• [Exercise description]
Report the number of lines in these entries that contain "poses". Write only the number.

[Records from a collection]
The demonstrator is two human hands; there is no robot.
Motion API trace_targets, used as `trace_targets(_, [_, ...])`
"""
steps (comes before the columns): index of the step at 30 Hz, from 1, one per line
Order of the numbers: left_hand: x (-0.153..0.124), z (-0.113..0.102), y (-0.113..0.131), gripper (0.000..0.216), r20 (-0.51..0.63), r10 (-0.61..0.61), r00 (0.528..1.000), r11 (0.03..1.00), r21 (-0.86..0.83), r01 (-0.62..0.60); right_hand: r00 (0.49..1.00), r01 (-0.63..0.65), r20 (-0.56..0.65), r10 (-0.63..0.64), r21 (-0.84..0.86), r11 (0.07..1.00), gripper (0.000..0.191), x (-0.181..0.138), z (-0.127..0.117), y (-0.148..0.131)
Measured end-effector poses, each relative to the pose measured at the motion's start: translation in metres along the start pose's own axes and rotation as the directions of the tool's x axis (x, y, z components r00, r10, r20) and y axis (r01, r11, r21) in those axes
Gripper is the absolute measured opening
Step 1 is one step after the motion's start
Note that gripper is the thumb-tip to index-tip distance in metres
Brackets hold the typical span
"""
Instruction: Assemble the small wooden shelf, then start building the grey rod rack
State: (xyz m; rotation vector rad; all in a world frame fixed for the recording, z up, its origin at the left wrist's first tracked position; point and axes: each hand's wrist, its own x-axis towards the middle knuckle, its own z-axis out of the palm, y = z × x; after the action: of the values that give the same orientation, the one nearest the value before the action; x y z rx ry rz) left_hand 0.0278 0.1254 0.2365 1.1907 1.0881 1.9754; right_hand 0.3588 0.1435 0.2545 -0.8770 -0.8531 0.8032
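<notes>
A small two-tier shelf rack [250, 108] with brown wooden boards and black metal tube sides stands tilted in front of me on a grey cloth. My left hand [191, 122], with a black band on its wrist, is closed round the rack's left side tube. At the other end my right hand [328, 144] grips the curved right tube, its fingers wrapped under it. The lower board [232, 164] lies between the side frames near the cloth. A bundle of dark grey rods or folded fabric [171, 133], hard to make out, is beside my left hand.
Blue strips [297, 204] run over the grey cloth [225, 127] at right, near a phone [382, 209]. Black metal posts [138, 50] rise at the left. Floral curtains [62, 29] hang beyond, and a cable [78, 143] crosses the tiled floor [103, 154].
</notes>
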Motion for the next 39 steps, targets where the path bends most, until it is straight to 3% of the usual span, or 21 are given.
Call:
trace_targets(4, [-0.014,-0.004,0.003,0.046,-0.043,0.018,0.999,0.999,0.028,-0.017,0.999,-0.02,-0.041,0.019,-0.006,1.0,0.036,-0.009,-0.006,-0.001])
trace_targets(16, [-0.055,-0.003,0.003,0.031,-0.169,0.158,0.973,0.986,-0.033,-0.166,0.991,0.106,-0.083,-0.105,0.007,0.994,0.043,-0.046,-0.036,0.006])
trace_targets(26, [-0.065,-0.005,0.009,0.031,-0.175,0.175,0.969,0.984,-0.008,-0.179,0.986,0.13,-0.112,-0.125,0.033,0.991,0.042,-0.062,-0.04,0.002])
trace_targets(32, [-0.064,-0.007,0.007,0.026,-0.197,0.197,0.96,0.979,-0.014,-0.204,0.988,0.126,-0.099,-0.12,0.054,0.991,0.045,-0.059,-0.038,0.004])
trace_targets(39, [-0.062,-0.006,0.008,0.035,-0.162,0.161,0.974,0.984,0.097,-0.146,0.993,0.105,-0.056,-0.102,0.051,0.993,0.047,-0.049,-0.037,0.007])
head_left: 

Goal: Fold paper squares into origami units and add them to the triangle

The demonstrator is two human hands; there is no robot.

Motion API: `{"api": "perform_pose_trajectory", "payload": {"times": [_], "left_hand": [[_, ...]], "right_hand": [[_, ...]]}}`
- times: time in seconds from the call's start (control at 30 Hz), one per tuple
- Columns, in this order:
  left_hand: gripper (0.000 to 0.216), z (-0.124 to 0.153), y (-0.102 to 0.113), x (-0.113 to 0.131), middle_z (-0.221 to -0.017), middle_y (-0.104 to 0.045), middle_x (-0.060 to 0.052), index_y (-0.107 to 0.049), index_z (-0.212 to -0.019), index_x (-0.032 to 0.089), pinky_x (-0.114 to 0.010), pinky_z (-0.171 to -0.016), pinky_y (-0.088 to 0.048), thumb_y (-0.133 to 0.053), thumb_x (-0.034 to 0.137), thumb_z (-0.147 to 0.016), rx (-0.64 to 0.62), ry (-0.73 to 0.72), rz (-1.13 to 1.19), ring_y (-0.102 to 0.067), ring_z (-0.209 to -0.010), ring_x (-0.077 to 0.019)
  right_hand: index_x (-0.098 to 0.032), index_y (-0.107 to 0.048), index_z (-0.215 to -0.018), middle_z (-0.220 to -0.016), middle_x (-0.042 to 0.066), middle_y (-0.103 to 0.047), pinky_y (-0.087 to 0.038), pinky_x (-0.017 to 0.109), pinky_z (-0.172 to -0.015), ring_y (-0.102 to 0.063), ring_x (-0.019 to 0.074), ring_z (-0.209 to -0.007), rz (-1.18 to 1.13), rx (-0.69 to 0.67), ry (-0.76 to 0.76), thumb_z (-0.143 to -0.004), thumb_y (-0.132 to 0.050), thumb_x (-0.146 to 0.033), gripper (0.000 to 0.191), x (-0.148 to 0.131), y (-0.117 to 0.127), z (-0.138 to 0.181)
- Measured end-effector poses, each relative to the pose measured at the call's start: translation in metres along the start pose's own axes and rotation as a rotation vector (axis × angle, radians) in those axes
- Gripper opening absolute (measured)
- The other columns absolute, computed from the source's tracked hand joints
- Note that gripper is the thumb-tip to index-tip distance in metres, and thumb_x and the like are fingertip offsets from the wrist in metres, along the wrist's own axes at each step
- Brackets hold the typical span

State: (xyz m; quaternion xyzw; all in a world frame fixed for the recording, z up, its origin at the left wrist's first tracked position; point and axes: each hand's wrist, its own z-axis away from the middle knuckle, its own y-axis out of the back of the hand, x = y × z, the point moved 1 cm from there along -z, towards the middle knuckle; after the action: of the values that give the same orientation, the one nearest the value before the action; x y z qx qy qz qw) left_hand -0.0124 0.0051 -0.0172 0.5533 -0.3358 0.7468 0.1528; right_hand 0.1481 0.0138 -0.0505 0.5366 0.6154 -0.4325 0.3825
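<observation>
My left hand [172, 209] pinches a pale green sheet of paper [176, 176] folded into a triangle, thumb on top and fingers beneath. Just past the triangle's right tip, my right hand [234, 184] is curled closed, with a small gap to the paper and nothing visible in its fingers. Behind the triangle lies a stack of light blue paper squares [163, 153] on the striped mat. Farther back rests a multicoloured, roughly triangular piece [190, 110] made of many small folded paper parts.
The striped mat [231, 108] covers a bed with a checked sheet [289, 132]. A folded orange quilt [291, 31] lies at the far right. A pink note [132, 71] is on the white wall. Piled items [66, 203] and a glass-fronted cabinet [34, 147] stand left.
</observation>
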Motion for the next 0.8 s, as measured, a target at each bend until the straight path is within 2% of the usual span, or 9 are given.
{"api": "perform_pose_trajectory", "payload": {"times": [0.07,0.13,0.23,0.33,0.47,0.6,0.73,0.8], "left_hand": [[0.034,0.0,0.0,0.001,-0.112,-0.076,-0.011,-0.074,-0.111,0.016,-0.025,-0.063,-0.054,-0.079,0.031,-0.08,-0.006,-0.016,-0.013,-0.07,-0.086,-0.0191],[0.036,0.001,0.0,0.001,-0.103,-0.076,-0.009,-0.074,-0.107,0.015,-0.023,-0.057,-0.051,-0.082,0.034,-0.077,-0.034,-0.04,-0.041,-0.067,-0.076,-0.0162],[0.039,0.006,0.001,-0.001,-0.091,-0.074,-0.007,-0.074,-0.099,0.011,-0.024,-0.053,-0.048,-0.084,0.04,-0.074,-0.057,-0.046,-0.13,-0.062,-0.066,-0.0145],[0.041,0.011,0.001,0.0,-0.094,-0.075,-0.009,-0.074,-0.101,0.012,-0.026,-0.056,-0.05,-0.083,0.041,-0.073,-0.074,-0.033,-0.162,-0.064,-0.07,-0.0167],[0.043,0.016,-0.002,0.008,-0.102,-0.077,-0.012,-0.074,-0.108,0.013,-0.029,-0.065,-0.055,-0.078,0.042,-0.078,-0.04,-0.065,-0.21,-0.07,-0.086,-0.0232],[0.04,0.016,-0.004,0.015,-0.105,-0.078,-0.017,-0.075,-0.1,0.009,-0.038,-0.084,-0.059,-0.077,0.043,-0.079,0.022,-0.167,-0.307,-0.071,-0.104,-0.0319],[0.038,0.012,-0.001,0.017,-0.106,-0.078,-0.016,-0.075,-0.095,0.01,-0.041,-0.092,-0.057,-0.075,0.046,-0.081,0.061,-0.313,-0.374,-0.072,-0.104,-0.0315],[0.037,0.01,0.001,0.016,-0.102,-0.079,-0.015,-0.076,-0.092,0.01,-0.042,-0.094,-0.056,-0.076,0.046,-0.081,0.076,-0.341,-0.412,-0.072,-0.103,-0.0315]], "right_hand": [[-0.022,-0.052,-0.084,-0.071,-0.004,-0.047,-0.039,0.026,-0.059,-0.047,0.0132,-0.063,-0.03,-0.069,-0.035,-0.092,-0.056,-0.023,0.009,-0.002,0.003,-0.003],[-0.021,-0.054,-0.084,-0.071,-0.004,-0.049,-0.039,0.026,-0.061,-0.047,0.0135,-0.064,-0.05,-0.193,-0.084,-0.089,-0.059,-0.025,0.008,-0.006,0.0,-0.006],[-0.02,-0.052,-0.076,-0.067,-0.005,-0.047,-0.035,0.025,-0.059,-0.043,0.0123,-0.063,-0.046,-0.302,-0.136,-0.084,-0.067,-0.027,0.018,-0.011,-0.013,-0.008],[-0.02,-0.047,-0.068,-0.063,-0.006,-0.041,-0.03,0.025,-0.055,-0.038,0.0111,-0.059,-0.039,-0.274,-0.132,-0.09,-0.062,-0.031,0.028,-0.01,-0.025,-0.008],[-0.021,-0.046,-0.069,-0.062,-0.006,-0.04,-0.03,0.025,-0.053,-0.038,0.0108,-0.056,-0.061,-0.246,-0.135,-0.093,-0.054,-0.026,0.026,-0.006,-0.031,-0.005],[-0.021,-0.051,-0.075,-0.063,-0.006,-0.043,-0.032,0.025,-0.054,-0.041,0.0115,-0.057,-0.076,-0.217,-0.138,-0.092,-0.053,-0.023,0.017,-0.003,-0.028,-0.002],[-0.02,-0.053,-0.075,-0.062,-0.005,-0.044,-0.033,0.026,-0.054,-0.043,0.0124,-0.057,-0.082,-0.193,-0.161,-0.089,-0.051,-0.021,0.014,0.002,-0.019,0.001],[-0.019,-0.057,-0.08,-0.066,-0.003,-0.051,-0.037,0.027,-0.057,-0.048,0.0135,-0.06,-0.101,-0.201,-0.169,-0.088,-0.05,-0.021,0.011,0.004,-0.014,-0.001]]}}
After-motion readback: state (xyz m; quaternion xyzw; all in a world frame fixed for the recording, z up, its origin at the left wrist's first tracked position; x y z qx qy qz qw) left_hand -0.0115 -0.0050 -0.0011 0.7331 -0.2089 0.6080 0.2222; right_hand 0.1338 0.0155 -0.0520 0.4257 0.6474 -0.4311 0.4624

• [Finished task]
2